### DATASET SECTION
******

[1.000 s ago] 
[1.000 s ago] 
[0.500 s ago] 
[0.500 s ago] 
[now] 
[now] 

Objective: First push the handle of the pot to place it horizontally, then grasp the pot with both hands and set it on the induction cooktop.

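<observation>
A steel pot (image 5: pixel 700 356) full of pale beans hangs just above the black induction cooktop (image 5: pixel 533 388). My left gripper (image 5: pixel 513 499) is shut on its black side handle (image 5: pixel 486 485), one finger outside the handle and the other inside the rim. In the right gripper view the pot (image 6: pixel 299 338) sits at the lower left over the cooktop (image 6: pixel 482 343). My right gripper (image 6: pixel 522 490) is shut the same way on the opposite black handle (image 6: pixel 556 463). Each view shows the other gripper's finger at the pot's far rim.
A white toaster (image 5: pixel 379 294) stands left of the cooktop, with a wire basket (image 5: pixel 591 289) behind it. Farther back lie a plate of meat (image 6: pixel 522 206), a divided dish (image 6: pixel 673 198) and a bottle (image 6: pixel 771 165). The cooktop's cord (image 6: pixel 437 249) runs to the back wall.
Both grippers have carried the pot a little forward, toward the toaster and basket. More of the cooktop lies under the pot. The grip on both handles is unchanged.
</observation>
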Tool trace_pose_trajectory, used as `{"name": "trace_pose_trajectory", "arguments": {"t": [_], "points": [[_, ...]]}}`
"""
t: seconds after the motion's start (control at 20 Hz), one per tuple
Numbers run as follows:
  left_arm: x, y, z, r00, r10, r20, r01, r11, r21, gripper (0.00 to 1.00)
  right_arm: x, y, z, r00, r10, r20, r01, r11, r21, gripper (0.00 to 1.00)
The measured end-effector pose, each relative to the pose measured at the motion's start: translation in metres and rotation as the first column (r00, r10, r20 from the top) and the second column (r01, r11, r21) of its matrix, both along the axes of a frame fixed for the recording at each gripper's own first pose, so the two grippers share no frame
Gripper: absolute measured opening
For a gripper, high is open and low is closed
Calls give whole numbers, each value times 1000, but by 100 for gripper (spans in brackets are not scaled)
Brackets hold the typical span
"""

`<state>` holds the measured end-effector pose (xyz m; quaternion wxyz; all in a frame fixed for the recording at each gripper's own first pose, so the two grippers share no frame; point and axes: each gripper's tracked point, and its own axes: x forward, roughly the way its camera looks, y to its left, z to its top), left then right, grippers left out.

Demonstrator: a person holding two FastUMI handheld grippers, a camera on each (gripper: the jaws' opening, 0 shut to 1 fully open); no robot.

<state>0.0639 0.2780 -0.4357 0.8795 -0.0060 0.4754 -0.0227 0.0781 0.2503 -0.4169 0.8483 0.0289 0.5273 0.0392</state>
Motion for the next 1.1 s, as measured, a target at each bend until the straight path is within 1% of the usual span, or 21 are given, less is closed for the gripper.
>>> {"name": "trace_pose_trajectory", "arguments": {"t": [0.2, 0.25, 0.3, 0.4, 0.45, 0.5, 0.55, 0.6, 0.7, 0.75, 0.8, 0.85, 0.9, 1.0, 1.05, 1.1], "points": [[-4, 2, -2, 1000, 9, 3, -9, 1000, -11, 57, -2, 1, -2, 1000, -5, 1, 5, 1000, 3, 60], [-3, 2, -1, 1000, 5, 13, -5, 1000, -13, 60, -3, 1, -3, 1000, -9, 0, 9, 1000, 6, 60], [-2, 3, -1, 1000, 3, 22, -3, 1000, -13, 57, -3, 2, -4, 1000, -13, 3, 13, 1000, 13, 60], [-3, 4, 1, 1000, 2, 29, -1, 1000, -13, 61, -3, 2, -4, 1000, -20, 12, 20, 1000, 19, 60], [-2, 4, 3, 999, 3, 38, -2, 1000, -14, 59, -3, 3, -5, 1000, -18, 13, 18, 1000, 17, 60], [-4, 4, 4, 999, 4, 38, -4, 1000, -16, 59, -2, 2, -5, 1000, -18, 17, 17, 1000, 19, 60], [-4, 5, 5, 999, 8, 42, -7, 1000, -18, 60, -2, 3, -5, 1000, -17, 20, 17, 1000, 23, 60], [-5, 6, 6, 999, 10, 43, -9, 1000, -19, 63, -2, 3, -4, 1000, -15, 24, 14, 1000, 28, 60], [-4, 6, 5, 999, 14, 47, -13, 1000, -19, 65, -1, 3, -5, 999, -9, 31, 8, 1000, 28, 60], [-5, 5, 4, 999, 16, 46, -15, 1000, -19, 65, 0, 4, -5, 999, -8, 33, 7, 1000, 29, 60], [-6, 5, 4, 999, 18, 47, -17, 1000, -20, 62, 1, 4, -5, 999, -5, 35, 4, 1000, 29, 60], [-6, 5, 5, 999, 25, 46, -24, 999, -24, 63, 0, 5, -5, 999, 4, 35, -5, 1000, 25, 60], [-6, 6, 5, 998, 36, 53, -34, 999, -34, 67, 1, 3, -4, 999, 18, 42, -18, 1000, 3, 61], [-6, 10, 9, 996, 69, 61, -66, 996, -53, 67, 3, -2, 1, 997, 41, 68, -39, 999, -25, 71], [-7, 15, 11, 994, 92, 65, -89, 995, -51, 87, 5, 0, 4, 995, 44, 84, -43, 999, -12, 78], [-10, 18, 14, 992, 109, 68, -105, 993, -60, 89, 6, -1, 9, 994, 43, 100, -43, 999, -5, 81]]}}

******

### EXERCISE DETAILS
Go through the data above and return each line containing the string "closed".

### ANSWER SPACE
For a gripper, high is open and low is closed
Motion for the next 1.1 s, as measured, a target at each bend until the straight path is within 1% of the usual span, or 21 are given, less is closed for the gripper.

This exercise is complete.